Once there, he opens the flask around his neck. He catches a single snowflake within it, stoppers the flask, and makes his laborious climb back home.

When the revelers ask why he does this, knowing the flake will melt, he always replies, "I'm storing up hope, against the dry season."

March 23, 2017

Kiara's Quest, Part I (A Trashling Tale) [re-post]

Deklan the healer shakes his head. Kiara's pet bird is sick and there's nothing more that he can do.

Mistress Verta says the Makers will the beginning and end of all things. Master Ember says that such is the way of all flesh, to be calcinated and perish.

The Cogger 53211 promises her a clockwork bird that will sing and never tire. Barilla the Tinker promises a hand-carved grave maker in bronze that never tarnishes.

Her parents—cruelest of all—tell her it's just a bird.

After they leave, she takes her pack and sets out to find a cure.

March 16, 2017

A Dialogue Between Mistress Verta and Master Ember (A Trashling Tale) [re-post]

"I cannot let you preach what you preach."

"We are the physicians of Fill. We must tell the truth when no one else will."

"You want to set the world on fire."

"Yet you destroy what you don't understand."

"I could never understand your view of life."

"You are naïve children. Your name reveals everything."

"You are prophets of gloom and destruction in a world hungering for hope."

"You forget the point of it all. The meaning of existence."

"We must build. We must bring order from chaos. That's why we're here."

"Everything must end in fire, even the Makers."

March 09, 2017

Burge, the Mouse-Herder's Son (A Trashling Tale) [re-post]
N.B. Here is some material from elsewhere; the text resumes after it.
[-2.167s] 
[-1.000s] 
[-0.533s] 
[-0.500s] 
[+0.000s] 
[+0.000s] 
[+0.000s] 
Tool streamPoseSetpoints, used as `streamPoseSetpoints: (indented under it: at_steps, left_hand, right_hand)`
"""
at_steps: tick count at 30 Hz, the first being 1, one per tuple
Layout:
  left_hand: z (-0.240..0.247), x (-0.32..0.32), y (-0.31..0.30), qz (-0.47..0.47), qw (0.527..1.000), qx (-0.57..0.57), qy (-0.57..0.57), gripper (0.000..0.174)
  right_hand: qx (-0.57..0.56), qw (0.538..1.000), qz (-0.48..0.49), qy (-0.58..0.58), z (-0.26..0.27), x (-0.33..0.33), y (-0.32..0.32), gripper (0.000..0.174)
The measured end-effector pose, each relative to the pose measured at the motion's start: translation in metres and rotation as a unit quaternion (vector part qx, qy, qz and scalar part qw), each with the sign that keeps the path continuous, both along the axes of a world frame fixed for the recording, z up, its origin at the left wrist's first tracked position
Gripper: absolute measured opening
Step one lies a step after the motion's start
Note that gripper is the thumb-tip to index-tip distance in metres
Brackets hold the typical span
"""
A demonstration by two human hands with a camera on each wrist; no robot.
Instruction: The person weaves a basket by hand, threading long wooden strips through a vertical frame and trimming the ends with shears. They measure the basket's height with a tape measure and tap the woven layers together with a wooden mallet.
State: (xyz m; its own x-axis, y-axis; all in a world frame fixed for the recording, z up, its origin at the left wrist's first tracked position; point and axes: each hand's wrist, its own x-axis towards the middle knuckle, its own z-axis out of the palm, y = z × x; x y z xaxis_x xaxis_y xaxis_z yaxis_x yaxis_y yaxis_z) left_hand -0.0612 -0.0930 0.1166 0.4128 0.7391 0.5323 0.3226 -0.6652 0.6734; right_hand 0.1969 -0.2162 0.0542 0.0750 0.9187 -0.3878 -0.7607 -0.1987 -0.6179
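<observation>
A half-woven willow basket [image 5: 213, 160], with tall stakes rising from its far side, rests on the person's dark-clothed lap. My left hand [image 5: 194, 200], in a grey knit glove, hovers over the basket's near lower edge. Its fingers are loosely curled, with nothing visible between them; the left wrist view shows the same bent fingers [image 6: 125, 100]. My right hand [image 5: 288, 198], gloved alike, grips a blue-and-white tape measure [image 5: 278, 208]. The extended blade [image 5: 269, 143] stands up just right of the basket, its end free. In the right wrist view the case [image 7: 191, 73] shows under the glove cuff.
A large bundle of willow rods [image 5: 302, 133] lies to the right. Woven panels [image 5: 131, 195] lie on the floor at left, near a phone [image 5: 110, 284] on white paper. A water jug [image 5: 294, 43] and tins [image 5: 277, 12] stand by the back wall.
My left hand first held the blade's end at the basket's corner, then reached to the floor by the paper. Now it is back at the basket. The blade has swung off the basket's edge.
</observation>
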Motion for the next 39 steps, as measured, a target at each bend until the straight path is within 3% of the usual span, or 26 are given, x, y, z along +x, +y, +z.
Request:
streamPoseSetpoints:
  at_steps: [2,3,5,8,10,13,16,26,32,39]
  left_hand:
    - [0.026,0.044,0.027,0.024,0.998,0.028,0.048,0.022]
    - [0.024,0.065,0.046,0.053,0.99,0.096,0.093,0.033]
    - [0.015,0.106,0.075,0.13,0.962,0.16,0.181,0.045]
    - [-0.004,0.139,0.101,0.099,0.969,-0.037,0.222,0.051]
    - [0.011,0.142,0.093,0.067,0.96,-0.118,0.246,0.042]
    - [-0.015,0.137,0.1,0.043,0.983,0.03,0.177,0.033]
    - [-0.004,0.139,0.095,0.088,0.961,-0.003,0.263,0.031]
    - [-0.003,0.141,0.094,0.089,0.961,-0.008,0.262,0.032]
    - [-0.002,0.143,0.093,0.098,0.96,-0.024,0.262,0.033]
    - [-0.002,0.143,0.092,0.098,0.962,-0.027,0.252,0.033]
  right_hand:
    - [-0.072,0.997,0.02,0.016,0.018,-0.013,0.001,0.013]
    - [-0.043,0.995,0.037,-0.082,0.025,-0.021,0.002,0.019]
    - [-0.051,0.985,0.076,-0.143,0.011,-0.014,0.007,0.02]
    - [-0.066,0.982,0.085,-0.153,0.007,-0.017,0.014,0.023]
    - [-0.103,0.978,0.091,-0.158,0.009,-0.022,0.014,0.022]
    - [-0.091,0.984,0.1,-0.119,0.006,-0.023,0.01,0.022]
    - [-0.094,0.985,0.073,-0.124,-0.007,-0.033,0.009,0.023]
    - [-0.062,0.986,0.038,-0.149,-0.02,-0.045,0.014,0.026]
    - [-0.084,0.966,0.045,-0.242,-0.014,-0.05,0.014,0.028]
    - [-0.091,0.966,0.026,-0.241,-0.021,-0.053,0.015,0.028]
The songs of Giatolo called out to him in the tavern. Sick to death of mice, he wanted adventure.

He kissed his mother and left before his father came home from the pens. Brigands took his bread and cheese before the end of the first day, outlaws his staff and pack before the end of the next.

He grew stronger. He learned to fight with the sword and the pike, with the axe and the mace. He defeated fierce monsters and saved many maidens fair.

But to the end of his days, his fingernails still smelled to him like mouse-dung.

March 02, 2017

Lord of the Bugs (A Trashling Tale) [re-post]

Nobody talks about us much. The troubadours sing about Mouse-herders, but Mouse-herders buy their ale. The Children preach the virtues of the Farmers' life, but Farmers make up most of their flock.

We purvey protein to the most desperate. Grubs, worms, beetles, flies. Did you know the flavor of cockroach steaks depends on the beast's fodder?

Trashlings of every tribe have eaten in my shop. Penurious Tinkers, traveling Coggers, absent-minded Scribes and mendicant Children of the Makers. Farmers returning from a poor night at the market, and yes, even Mouse-herders.

Those-Who-Burn eat here often. They say turnabout is only fair.

February 23, 2017

Paroxetine, Eater of the Orange Lotus (A Trashling Tale) [re-post]

 Deep in the lairs, they told stories of gifts of the gods to make one immortal and wise.

Paroxetine didn't want the Orange Lotus at first. He trained himself to sleep at night, to endure the light of day. He dared to walk under the gaze of the sun.

He wanted to see a Maker.

After that day, he sought out the Eaters in their lairs. He dared to open the orange flowers and partake of the fruit within. Pale imitations of ambrosia and soma.

None of his companions ever asked him whether he ate to remember or to forget.